Colors
Color Scheme From Base Hue
A color scheme generator built on color theory takes a single hue angle and derives a complete, harmonious palette instantly. Enter any value from 0 to 360, pick a harmony rule — complementary, triadic, analogous, or tetradic — and get mathematically balanced hue relationships you can carry into any design tool. Designers use this at the start of a project, before committing to specific hex codes. The four scheme types cover most real-world needs: complementary pairs for maximum contrast, triadic sets for vibrant energy, analogous groupings for calm cohesion, and tetradic spreads when you need four-color variety. Each output gives you the hue angles you need to build a full palette in Figma, CSS, or wherever you work.
How to use
- Choose your options above
- Click Generate
- Copy your result
Detailed instructions
- Enter a base hue value between 0 and 360 in the Hue field; 0 is red, 120 is green, 240 is blue.
- Select a scheme type from the dropdown — Complementary, Triadic, Analogous, or Tetradic — based on how much contrast you want.
- Click Generate to produce the full color scheme output with all hue values.
- Copy the individual hue values and paste them into your design tool's HSL color picker to build out full hex codes.
- Adjust saturation and lightness in your design tool to fit your specific medium, brand tone, or accessibility requirements.
Use Cases
- •Prototyping a CSS custom-property color system using triadic hue angles before defining saturation and lightness tokens
- •Building a three-color SaaS dashboard palette and verifying the hues hold contrast across light and dark modes
- •Generating a complementary accent color for a hero CTA button against a cool blue brand primary
- •Teaching color theory in a design class with live analogous and tetradic examples students can adjust in real time
- •Selecting a four-hue tetradic base for a poster layout in Adobe Illustrator before converting to CMYK
Tips
- →Start with a hue around 200–220 (blue-cyan) if you want a corporate feel; warm hues (20–40) read as energetic or approachable.
- →Triadic schemes work best when you assign one color 60% of the visual weight and split the remaining two hues at 25% and 15%.
- →For accessible UI design, generate an analogous scheme, then check each pair with a contrast checker — analogous hues often need lightness adjustment to pass WCAG AA.
- →Combine complementary scheme output with a neutral gray derived from the same base hue by desaturating it to under 10% — this keeps the palette from feeling clinical.
- →If your tetradic palette feels too busy, drop one of the four hues entirely and treat the remaining three as a custom triadic variant.
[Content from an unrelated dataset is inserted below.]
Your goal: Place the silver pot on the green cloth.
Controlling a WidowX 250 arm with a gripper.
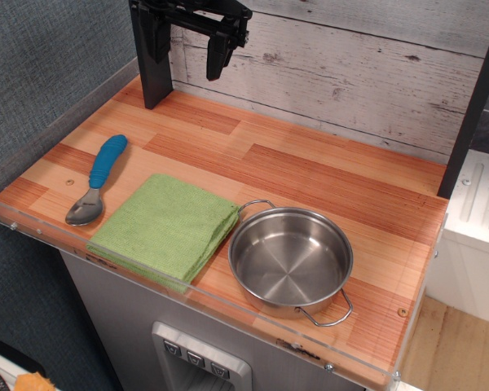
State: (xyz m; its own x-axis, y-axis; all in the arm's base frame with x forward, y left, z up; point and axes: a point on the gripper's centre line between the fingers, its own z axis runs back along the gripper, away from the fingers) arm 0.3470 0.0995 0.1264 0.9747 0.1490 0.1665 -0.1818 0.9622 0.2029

- →Run the same hue through two different scheme types and compare outputs side by side — this quickly reveals whether your base hue suits a high-contrast or low-contrast direction.
FAQ
how do I turn the hue angles into actual hex codes I can use
Take each hue angle output and open an HSL color picker — Figma, Chrome DevTools, or hslpicker.com all work. Set saturation to 60–75% and lightness to 45–55% for a balanced mid-tone, then adjust from there. The generator gives you the relationships; you dial in the final values to match your medium.
which color scheme type should I use for a minimal UI
Analogous schemes are the safest starting point for minimal interfaces because adjacent hues share undertones and avoid jarring contrast. Use the darkest variant for text or borders, the mid-tone as a surface color, and the lightest for subtle highlights or disabled states.
does the base hue I pick affect which scheme works best
Yes — warm hues in the 0–60 range are already high-energy, so a complementary scheme can feel aggressive; triadic or analogous tends to be easier to control. Cool hues around 180–240 handle complementary and tetradic pairings well because the warm accent they generate adds punch without dominating the composition.
What are the main types of color scheme?
The classics are monochromatic (one hue, varied), analogous (neighbouring hues), complementary (opposites), split-complementary, triadic (three evenly spaced), and tetradic (four). Each balances harmony against contrast differently. The generator takes one base hue and applies complementary, triadic, and analogous rules to it, so you can compare several scheme types from the same starting colour and pick the relationship that suits your design.
What is the color wheel and how do schemes use it?
The colour wheel arranges hues in a circle so their relationships are visible — opposite colours contrast, neighbouring ones harmonise — and every scheme is just a rule for picking positions on it (opposite for complementary, every 120 degrees for triadic). The generator works from a hue's position on that wheel, so the schemes it produces follow these geometric relationships rather than arbitrary guesses.